Baker Dill has been slowly unraveling following the sudden appearance of his ex-wife Karen, who has tasked him with killing her abusive husband. Initially resistant to her pleas because of his obsession with catching an elusive giant tuna, Baker is worn down by the series of visions that he receives from Patrick, his son with Karen, with whom he seems to share a telepathic connection.

Reid Miller introduces himself as a representative of a fishing company that wants to give Baker a fish tracker free of charge. But he lets something slip as Baker tries to push him out of his house: "I am the rules," Reid says. He continues to babble, revealing that he knows all about Baker's obsession with the tuna called "Justice" and his intention to kill the man abusing his ex-wife. Is he an alien? A prophet? No, Reid is literally the "rules" of a video game.
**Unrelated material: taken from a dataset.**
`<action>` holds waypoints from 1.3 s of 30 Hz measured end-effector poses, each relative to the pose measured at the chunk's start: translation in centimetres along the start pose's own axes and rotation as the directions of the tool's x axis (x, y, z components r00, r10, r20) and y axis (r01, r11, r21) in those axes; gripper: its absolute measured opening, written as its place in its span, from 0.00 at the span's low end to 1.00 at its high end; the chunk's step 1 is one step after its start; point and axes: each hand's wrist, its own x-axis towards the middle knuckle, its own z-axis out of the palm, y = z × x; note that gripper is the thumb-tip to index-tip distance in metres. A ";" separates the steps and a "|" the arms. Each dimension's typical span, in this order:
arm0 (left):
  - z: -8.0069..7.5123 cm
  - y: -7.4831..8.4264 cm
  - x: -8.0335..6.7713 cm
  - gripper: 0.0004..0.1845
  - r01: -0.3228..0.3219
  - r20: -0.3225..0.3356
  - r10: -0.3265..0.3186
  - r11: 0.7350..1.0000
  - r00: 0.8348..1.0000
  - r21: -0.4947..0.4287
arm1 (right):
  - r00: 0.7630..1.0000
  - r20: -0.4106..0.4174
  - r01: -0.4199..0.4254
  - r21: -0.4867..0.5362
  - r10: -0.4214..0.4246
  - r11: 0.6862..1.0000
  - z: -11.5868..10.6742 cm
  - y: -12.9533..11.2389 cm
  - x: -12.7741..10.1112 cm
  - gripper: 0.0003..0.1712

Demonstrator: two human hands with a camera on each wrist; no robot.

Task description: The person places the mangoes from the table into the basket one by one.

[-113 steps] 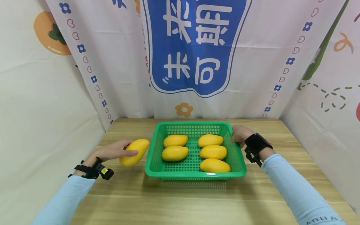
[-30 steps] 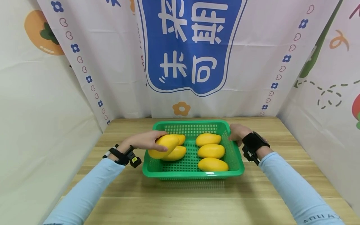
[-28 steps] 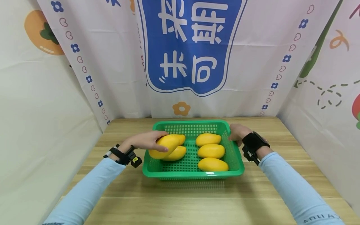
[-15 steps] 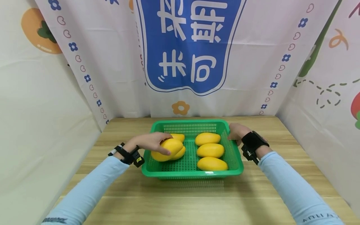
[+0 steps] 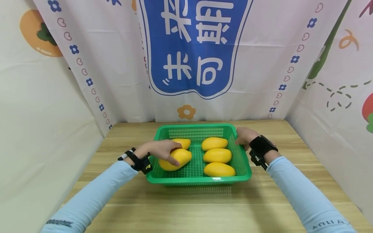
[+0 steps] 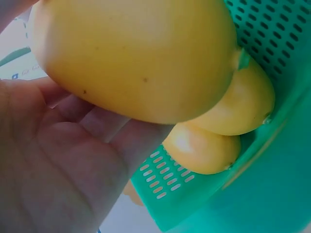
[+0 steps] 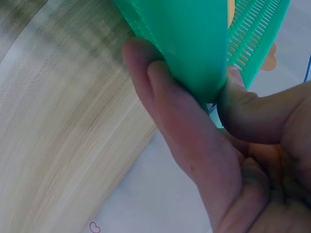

Baker Dill is not a real person, but a character in a fishing video game that his son has been tampering with to play out his fantasies of killing a digital version of his abusive stepfather. Baker is based on his father, who had died in the Iraq War. But Baker retains all those memories of his son and his time in the war, and for some reason, can hear his son as Patrick inputs the code that changes a mundane fishing game into a murder scenario. Naturally, Baker undergoes a crisis of identity and free will, but decides to obey his son anyway and go through with killing the abusive husband, despite the game's various NPCs trying to thwart him — including at one point his first mate Duke hiring a group of gangsters to break the husband's hands so he can't fish.

Throughout the film, Patrick is shown in his room playing the game while stepfather beats his mother in the next room over. The twist reveals that these weren't flashbacks to different moments when Patrick fled to his game to escape his stepfather's violence, but one long scene that bookends the movie. And as video game Baker kills the digital stepfather, Patrick picks up a knife in reality to kill the one next door.

Written and directed by the creator of Peaky Blinders.